• REQUIRED WORK:
Only the lines that hold "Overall" should be in the answer, each copied from the data below.

• EXERCISE MATERIALS:
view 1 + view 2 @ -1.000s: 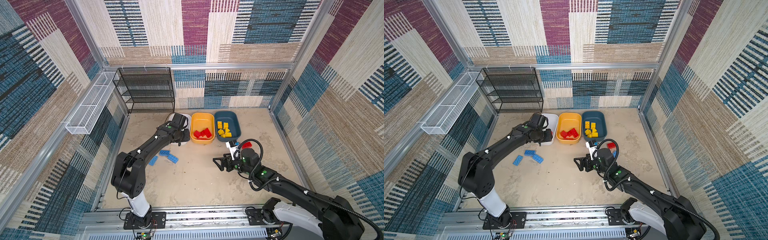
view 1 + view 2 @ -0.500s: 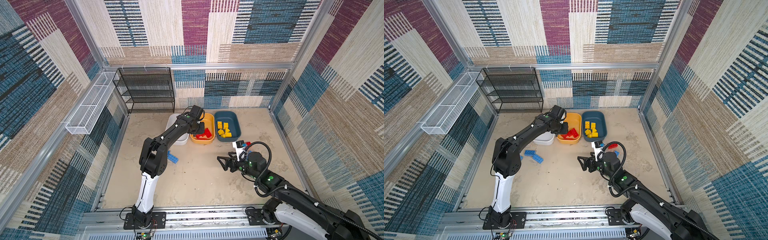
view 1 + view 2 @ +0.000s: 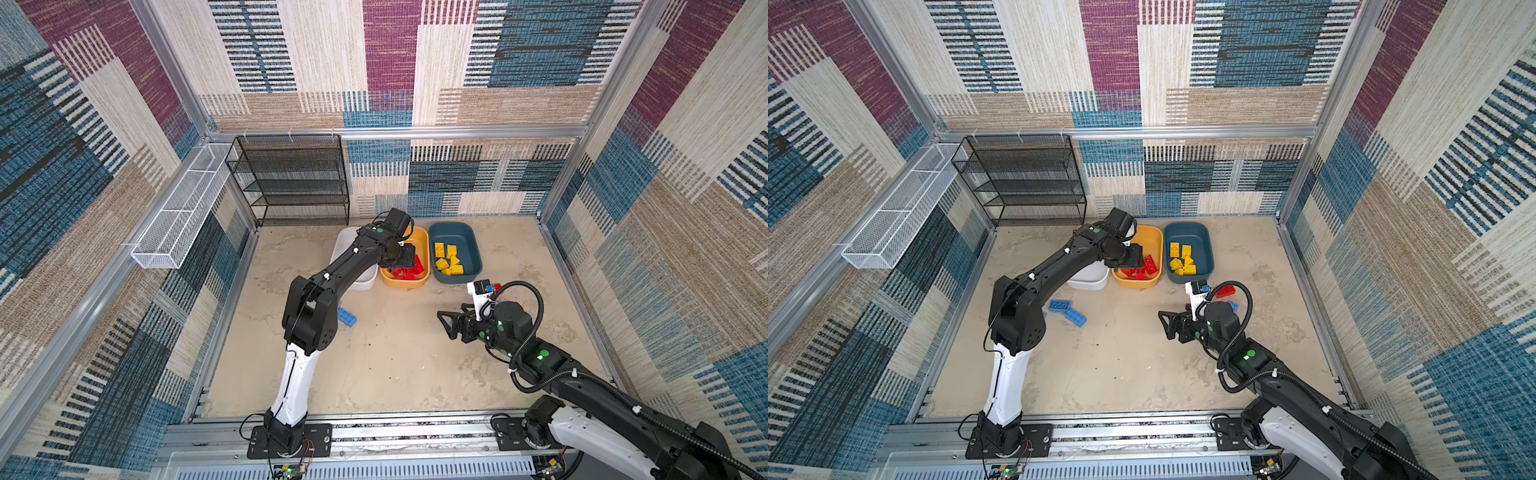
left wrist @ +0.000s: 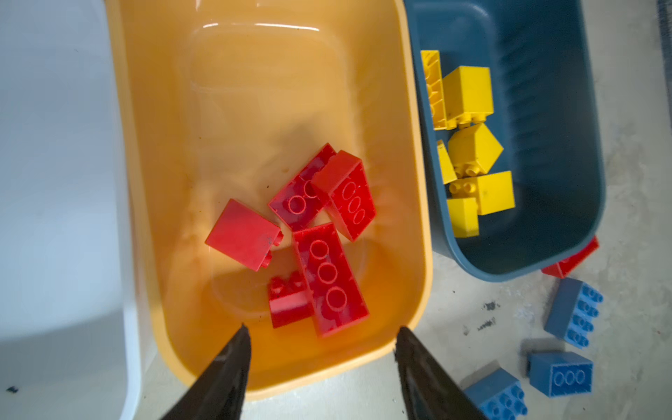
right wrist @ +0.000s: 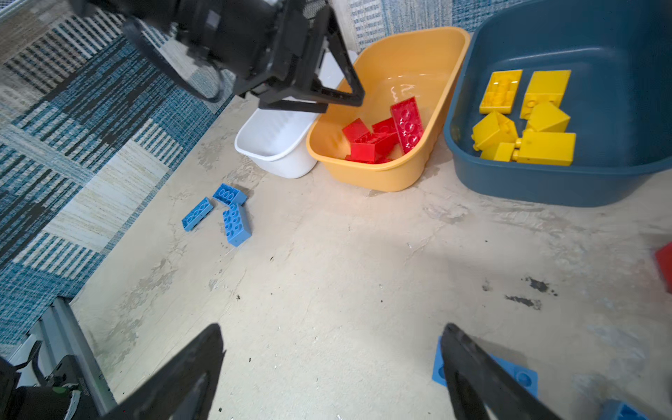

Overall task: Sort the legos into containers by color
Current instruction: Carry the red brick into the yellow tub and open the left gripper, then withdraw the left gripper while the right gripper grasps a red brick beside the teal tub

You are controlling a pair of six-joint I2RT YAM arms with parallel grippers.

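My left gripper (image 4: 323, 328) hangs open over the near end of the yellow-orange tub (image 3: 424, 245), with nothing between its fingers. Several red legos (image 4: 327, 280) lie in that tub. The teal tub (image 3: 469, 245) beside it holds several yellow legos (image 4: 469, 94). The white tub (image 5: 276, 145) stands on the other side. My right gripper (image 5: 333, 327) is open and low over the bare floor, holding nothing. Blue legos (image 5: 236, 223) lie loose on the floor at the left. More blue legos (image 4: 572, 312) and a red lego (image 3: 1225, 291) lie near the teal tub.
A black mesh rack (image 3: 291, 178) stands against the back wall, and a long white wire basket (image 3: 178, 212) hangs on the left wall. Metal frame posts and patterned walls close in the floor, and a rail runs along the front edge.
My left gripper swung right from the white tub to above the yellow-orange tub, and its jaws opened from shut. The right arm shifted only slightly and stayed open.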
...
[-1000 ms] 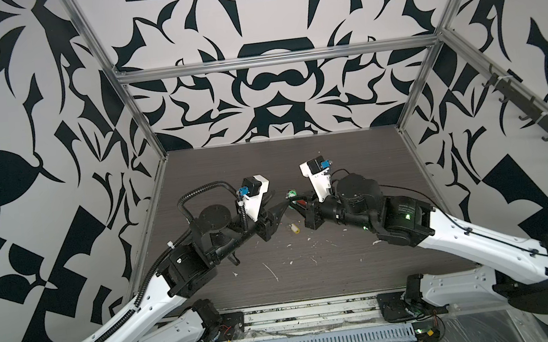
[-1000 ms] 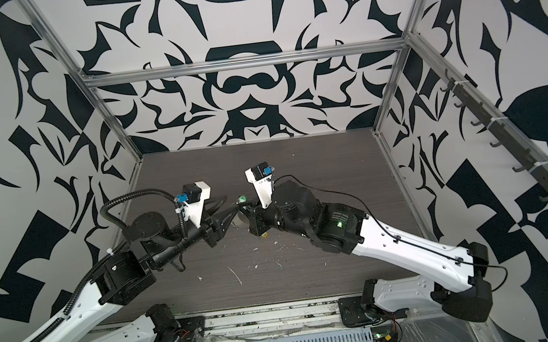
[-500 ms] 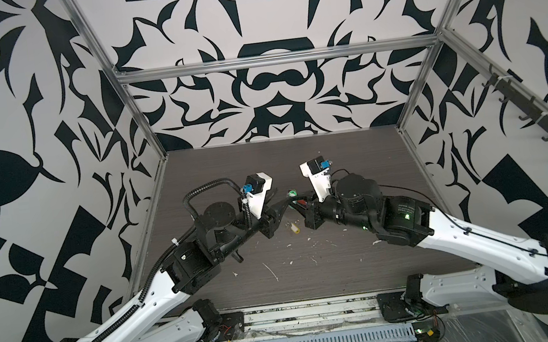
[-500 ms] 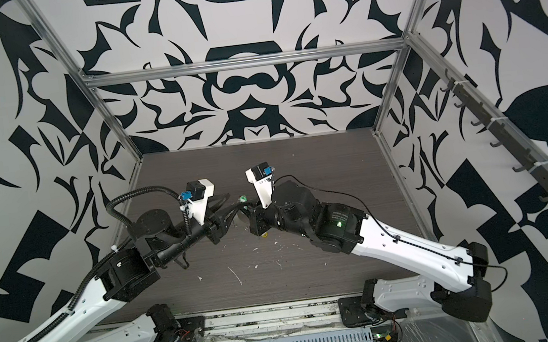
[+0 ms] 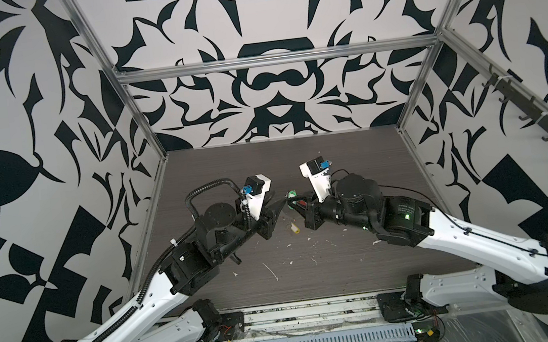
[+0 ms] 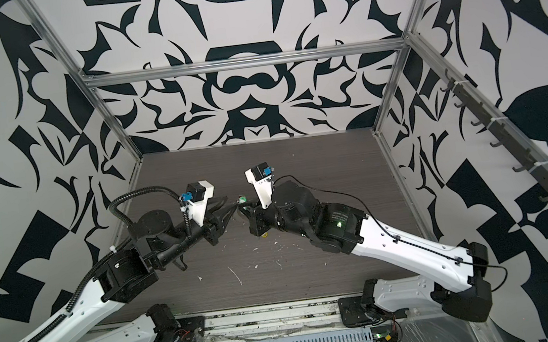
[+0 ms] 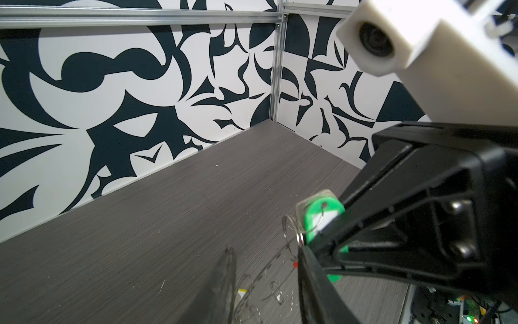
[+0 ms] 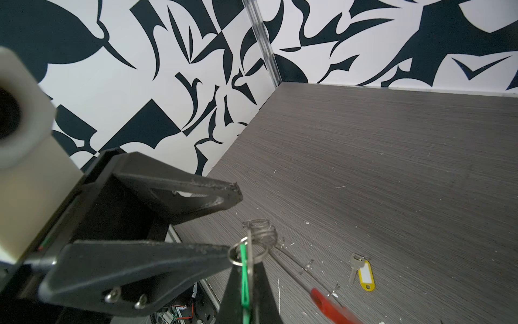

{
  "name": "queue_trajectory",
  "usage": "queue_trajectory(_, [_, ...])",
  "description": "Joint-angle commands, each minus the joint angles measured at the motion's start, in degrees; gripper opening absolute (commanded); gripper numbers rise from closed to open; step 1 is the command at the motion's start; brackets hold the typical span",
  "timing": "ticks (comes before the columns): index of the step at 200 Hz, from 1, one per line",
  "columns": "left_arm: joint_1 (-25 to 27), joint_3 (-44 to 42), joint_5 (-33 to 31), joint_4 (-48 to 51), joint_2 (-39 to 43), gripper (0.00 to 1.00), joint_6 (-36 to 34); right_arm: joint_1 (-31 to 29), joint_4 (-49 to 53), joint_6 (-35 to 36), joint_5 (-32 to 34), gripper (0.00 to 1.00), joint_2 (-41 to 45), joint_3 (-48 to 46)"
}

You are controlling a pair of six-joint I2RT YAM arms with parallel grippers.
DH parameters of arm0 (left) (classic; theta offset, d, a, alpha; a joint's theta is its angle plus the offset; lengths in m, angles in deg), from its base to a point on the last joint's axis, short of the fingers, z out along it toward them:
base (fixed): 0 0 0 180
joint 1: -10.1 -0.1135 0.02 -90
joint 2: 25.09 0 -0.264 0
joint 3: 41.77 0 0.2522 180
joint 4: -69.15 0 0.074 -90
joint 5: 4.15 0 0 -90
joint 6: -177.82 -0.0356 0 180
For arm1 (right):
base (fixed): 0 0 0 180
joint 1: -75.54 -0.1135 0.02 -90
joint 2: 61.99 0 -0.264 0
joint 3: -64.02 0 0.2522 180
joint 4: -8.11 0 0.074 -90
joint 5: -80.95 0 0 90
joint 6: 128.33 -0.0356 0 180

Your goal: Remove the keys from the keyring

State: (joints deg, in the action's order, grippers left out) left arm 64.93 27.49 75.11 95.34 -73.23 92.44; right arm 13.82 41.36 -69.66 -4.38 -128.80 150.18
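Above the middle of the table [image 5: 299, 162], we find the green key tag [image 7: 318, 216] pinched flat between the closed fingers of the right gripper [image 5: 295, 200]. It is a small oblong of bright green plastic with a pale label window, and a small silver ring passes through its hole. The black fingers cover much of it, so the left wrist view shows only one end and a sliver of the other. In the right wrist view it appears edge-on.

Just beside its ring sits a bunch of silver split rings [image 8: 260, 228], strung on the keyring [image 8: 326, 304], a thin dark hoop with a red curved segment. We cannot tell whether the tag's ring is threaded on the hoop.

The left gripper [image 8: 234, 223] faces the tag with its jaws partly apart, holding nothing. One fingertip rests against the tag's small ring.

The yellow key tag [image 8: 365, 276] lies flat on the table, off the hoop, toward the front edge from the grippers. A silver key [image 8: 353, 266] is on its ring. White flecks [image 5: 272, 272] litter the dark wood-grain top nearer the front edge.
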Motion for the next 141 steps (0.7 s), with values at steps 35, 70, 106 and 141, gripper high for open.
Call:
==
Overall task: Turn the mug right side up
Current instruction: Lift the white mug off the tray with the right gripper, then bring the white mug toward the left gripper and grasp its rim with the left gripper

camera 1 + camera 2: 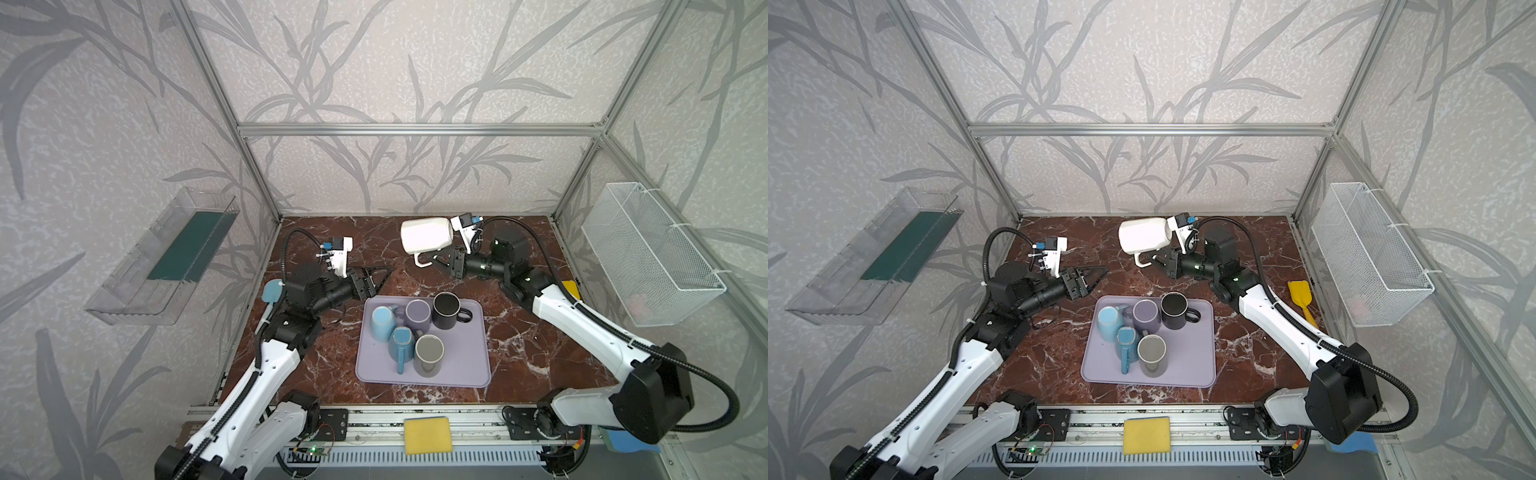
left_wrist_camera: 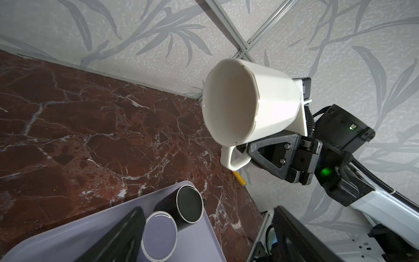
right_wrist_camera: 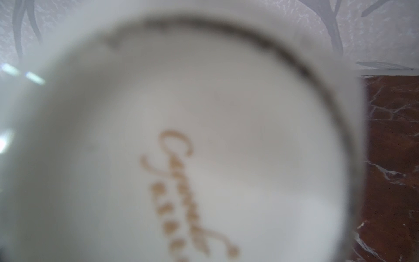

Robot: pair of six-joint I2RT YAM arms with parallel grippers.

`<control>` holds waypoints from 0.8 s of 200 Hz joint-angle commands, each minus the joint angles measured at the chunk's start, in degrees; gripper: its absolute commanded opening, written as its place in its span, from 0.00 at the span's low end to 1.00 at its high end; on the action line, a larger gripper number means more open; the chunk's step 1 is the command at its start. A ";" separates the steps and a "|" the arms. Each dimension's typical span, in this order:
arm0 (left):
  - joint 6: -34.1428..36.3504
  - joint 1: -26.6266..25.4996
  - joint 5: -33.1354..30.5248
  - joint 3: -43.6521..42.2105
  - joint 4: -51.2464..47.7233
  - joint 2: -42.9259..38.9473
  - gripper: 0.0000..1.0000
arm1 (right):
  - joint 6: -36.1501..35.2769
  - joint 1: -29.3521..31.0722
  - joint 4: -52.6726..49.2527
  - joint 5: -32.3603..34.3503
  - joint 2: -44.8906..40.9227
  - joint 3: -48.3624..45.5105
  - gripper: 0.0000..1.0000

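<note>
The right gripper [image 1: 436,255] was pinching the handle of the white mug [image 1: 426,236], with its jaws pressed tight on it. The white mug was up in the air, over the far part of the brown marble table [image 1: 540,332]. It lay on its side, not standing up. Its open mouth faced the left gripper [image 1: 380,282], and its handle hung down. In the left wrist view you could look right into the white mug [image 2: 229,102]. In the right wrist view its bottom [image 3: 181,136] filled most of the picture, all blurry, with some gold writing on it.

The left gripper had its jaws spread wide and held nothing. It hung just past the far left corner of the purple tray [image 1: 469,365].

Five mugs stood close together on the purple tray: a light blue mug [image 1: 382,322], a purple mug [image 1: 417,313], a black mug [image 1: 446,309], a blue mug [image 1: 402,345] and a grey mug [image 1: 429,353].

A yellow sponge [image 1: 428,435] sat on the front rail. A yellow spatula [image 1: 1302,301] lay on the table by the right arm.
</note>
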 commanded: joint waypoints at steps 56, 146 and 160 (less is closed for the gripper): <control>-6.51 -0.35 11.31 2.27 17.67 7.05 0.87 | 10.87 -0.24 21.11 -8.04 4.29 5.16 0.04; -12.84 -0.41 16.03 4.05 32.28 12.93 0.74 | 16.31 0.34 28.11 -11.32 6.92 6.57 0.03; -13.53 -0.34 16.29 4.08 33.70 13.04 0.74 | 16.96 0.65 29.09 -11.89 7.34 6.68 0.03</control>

• EXERCISE RESPONSE:
Overall task: Sort the legos into containers by color
Overall task: Turn the mug right side up

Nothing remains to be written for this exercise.